L'Iran a récemment affirmé son intention de ne pas se plier aux exigences des États-Unis. Le chef de la diplomatie iranienne a réitéré, le 8 février, que Téhéran ne renoncera pas à son programme d'enrichissement d'uranium. Cette position soulève des doutes quant à la sincérité des États-Unis dans leurs efforts de négociation.
Malgré des risques notables, les Iraniens continuent de faire entendre leur voix contre le régime. Dans les rues de Téhéran, des cris de révolte retentissent, exprimant un désir de changement. Des manifestants lancent des slogans tels que "Mort au dictateur, mort à Khamenei le tueur". De plus, à Mashad, une importante ville iranienne, des étudiants prennent position, affirmant : "Nous sommes prêts à mourir, nous refusons l'humiliation." Même face à la menace d'arrestation, ils transforment un hommage à une camarade décédée lors de la répression en une véritable marche de protestation. Une étudiante a déclaré qu'ils observeront une grève tant que leurs camarades menacés de peine de mort ne seront pas relâchés.
L'Iran doute de la volonté de négocier des États-Unis
La colère populaire ne faiblit pas, et les murs de nombreuses villes s'ornent de messages de défi. Un anonymat militant demande aux États-Unis d'agir : "Agissez maintenant, les Iraniens ont besoin d'aide". Cependant, le régime ne semble pas vouloir discuter de la situation de sa population lors des pourparlers entamés à Oman. Les discussions entre les deux parties ont permis une reprise du dialogue, mais la situation s'est compliquée après que les émissaires de Donald Trump, Steve Witkoff et Jared Kushner, se soient rendus à bord du porte-avions Abraham Lincoln, déployé au large des côtes iraniennes. Ce geste a été interprété par Téhéran comme une provocation.
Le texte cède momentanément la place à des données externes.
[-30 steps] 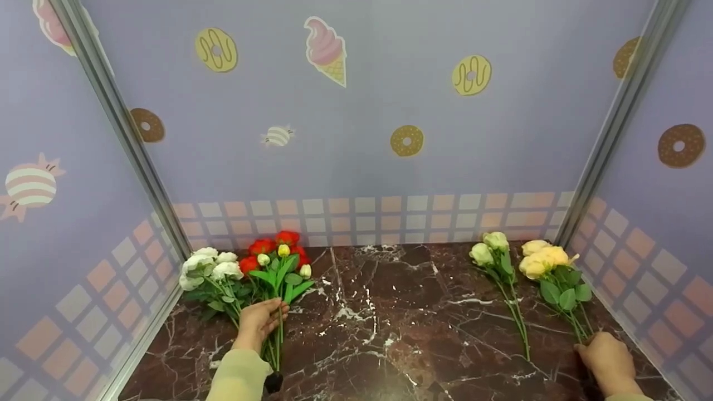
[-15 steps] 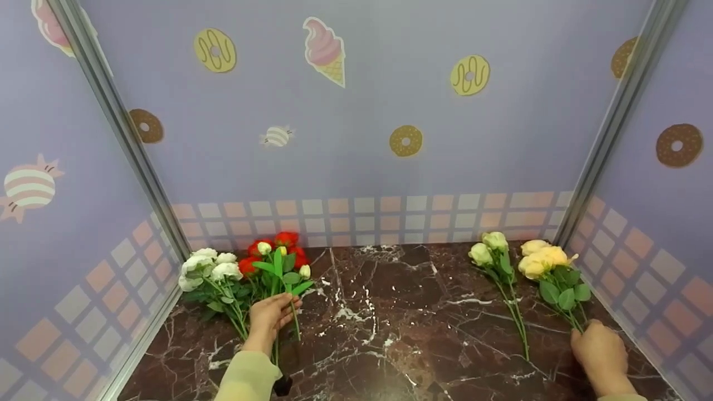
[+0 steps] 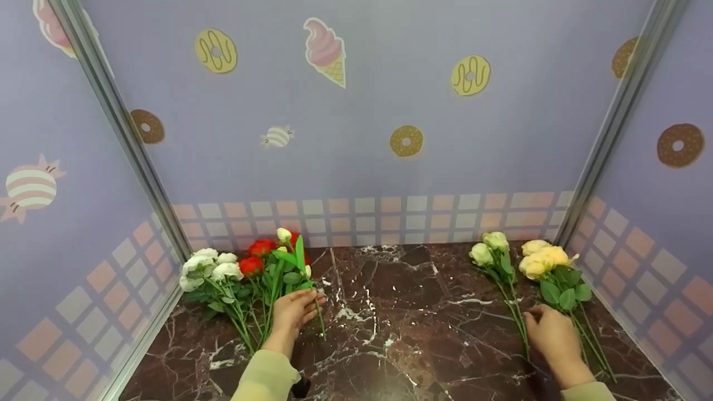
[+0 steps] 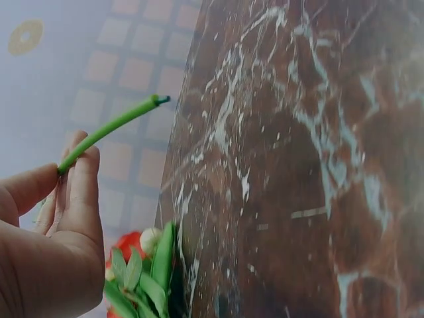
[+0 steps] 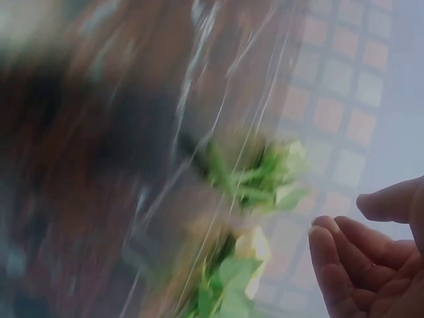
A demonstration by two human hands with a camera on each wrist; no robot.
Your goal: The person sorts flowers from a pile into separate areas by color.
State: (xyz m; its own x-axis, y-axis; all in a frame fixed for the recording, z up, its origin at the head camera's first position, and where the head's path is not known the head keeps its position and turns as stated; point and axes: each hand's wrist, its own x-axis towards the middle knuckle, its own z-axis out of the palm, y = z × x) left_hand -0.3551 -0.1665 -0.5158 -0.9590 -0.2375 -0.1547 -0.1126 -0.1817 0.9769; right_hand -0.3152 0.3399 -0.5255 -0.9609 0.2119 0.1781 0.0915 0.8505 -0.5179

Abbas Araghchi, le ministre des Affaires étrangères iranien, a réagi en réaffirmant les positions de son pays concernant le nucléaire, déclarant : "Même en cas de guerre, l'Iran ne renoncera pas à l'enrichissement de son uranium". À présent, l'Iran demeure méfiant quant à l'engagement des États-Unis, aucune nouvelle réunion n'ayant été fixée, laissant planer un sentiment d'incertitude sur l'issue des négociations.